▸ TASK GOAL: Where "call" occurs in a line of the entries below, copy that line.

▸ SOURCE DATA:
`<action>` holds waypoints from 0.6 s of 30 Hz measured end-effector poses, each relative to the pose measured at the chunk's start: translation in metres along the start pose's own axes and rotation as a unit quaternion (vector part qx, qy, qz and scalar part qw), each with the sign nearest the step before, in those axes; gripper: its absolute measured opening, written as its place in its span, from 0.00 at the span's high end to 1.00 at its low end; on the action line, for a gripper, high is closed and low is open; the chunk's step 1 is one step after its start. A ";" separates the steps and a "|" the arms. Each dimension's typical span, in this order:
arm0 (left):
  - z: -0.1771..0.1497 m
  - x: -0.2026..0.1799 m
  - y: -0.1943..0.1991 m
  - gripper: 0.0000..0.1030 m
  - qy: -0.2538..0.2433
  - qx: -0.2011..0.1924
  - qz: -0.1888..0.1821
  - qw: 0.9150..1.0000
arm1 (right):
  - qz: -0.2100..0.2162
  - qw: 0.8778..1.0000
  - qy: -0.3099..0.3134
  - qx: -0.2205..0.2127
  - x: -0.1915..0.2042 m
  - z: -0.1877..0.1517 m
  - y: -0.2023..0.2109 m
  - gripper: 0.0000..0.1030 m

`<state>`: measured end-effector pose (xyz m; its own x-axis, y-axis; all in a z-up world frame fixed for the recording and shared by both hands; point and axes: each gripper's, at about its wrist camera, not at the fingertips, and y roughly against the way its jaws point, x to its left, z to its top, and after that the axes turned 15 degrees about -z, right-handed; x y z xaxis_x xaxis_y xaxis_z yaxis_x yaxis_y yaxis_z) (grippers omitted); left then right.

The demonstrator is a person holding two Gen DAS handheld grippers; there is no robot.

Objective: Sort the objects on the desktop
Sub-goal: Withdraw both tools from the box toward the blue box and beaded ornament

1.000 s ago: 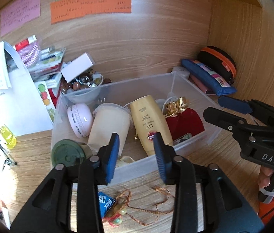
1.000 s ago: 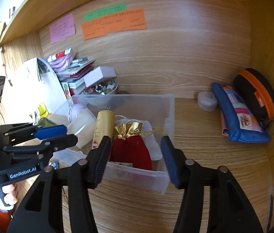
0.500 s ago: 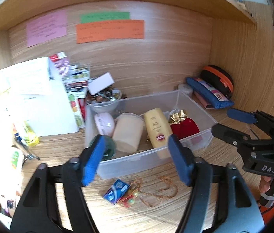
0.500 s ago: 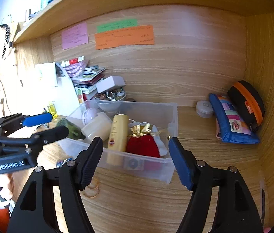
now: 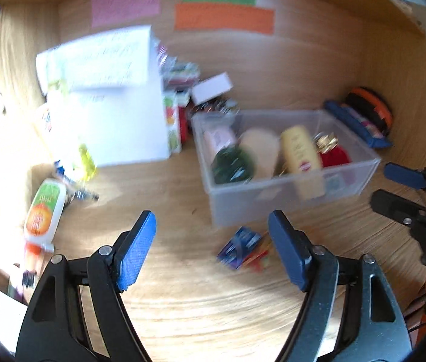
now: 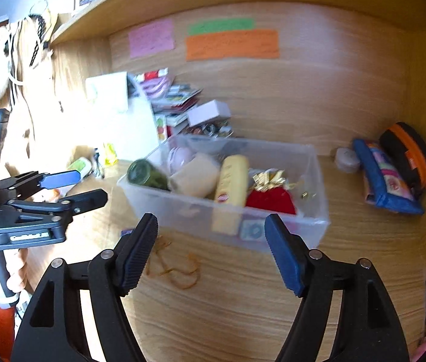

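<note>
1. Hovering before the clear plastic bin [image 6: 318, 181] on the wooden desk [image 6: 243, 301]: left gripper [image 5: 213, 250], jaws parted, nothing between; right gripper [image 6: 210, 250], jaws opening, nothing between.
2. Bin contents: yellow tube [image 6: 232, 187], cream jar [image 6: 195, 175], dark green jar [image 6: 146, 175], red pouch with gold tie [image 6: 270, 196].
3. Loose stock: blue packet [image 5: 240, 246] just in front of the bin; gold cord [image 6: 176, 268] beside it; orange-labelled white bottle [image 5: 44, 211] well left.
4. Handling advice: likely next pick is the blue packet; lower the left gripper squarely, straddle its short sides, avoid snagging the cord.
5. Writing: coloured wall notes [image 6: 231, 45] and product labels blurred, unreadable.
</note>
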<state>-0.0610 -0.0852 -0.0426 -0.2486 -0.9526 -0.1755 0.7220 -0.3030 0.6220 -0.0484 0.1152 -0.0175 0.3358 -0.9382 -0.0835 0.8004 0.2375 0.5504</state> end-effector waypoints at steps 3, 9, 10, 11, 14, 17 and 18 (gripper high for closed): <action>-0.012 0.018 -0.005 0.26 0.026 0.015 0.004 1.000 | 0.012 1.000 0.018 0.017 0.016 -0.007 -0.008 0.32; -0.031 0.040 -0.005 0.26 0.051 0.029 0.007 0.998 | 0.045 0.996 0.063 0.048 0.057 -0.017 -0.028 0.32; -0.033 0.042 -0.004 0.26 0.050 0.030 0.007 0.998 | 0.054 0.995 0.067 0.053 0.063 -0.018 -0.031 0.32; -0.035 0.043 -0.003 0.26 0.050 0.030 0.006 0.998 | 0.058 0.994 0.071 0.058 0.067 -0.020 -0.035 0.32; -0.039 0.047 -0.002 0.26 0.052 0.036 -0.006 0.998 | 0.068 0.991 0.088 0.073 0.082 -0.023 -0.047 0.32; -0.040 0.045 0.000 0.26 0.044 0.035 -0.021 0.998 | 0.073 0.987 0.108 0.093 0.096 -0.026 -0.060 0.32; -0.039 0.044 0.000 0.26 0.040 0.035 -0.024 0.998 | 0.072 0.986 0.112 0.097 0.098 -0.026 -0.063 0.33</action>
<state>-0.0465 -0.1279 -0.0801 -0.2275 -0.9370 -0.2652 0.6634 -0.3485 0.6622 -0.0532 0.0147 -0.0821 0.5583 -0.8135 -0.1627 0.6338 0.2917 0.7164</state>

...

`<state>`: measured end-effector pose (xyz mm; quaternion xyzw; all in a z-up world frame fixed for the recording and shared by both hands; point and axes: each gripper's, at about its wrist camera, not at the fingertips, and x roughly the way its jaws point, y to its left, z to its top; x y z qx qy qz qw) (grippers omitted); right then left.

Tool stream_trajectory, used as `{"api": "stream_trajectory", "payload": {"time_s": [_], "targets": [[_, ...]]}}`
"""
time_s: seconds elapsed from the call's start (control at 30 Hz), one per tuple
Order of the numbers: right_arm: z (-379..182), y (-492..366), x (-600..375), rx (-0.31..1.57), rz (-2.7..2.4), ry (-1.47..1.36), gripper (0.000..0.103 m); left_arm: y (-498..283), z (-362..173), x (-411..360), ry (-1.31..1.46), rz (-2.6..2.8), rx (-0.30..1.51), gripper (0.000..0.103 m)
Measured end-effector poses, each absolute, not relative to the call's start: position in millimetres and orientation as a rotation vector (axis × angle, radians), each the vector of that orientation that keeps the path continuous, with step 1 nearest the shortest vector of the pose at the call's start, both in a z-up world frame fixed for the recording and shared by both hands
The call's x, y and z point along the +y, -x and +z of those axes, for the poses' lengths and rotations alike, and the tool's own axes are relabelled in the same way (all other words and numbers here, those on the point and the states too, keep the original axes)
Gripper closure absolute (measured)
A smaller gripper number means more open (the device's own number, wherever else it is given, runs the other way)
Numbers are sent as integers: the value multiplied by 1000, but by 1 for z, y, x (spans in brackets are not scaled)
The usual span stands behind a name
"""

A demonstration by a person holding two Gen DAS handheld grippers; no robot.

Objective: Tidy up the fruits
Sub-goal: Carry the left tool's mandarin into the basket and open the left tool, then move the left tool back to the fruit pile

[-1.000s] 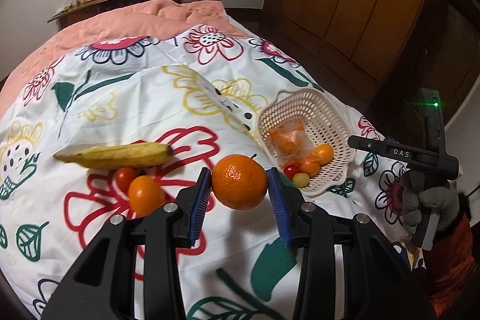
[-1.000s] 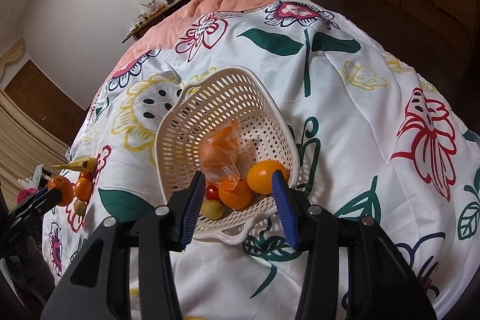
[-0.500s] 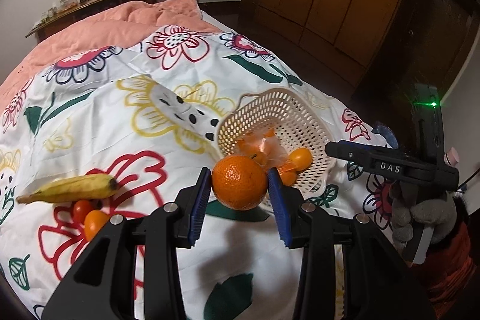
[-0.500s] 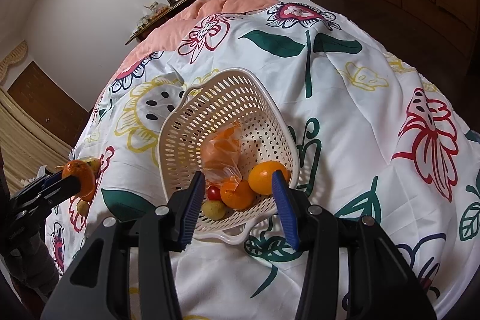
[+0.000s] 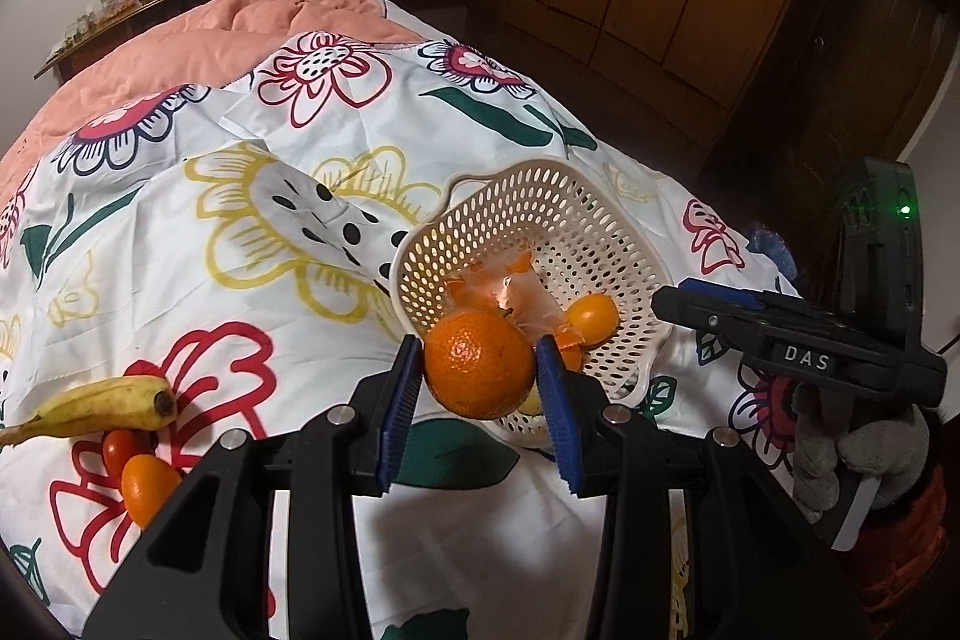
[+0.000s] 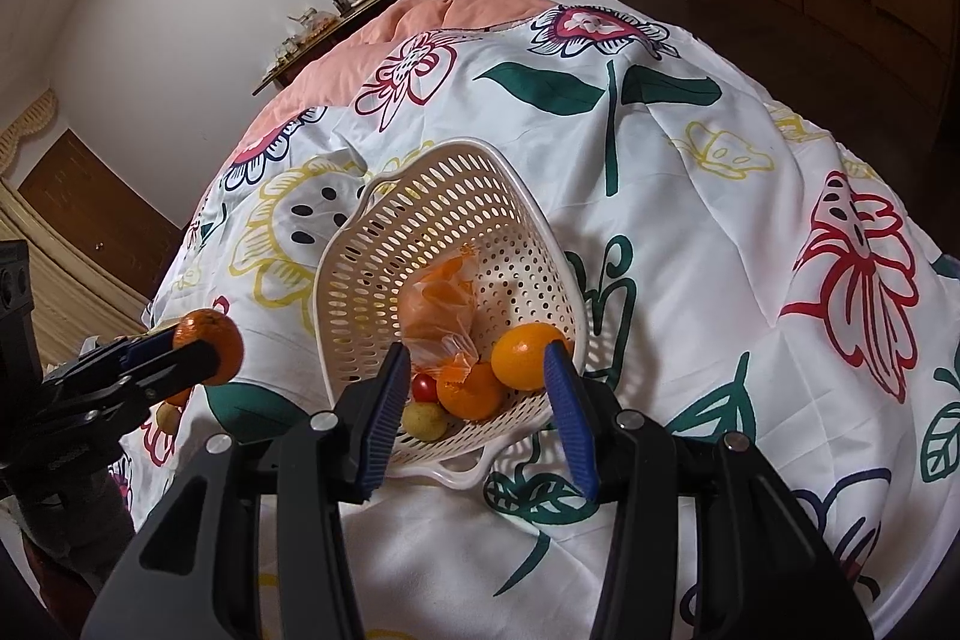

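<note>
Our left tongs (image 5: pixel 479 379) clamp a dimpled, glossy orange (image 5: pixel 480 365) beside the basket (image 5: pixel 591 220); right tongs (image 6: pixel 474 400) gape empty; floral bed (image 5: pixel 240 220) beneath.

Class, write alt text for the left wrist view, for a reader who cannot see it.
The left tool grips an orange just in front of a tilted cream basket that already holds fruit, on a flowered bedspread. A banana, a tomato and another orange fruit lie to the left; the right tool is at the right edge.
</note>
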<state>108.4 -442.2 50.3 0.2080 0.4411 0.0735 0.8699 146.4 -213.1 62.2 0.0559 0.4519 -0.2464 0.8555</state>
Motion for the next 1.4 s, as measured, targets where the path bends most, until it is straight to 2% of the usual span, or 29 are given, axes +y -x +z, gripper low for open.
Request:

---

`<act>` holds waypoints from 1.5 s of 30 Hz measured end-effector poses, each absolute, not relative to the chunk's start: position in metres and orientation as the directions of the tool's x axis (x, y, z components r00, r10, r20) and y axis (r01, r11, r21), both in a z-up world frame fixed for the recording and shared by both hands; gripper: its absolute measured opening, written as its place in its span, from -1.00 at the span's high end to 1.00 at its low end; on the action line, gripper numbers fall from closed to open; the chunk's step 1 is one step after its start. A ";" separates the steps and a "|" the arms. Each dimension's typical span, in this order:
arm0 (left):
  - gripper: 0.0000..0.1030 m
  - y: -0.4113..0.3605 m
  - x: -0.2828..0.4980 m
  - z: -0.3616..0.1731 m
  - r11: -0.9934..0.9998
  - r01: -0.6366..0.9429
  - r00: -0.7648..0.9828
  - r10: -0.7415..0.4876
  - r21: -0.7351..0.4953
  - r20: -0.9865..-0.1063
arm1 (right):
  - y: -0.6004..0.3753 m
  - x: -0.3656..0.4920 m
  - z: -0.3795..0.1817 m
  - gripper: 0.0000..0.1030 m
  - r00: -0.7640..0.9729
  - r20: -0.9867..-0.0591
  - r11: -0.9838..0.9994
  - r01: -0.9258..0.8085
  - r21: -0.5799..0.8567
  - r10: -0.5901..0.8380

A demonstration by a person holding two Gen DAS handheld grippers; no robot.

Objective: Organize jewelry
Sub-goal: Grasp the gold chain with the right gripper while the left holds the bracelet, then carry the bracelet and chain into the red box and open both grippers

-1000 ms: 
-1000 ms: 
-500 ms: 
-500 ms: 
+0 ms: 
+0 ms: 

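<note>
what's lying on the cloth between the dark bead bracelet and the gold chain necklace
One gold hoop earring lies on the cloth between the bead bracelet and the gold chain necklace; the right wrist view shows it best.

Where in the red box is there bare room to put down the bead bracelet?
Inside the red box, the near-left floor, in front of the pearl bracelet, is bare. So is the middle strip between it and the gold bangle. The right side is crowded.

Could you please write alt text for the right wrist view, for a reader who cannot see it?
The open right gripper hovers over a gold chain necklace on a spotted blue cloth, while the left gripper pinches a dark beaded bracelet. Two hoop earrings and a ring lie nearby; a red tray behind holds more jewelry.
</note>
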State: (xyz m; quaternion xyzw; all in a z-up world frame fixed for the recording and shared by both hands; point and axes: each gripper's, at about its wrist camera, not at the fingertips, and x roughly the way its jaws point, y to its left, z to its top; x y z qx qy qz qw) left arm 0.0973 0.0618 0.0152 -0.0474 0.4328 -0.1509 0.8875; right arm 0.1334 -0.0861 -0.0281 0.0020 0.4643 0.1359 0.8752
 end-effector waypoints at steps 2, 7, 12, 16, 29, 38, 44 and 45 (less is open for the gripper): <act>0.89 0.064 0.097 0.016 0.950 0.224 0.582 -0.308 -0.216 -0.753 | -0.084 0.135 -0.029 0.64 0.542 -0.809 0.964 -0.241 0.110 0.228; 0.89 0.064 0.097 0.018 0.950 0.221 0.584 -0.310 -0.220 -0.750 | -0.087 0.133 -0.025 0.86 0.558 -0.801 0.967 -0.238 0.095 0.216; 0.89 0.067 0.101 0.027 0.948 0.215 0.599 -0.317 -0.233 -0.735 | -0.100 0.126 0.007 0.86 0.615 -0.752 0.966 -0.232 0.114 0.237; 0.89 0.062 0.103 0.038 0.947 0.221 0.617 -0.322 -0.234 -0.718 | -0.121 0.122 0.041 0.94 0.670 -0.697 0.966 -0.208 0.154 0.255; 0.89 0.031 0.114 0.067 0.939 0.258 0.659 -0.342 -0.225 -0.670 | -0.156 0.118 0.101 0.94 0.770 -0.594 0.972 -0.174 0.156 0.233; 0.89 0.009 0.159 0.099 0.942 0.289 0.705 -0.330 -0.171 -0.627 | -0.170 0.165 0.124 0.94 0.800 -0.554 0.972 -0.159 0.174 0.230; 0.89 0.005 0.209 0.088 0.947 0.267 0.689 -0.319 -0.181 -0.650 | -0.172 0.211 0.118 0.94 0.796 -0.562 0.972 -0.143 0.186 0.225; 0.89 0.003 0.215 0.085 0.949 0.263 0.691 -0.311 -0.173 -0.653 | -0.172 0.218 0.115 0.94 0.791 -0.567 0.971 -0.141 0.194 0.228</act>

▸ EXPECTED ANSWER:
time_s: seconds elapsed from the call's start (control at 30 Hz), one per tuple
Measured end-effector poses, each absolute, not relative to the call's start: position in millimetres and orientation as a rotation vector (axis × angle, radians), each the vector of that orientation that keeps the path continuous, with step 1 nearest the shortest vector of the pose at the call's start, both in a z-up world frame fixed for the recording and shared by both hands
The call's x, y and z point along the +y, -x and +z of those axes, for the poses' lengths and rotations alike, and the tool's own axes are relabelled in the same way (all other words and numbers here, those on the point and the states too, keep the original axes)

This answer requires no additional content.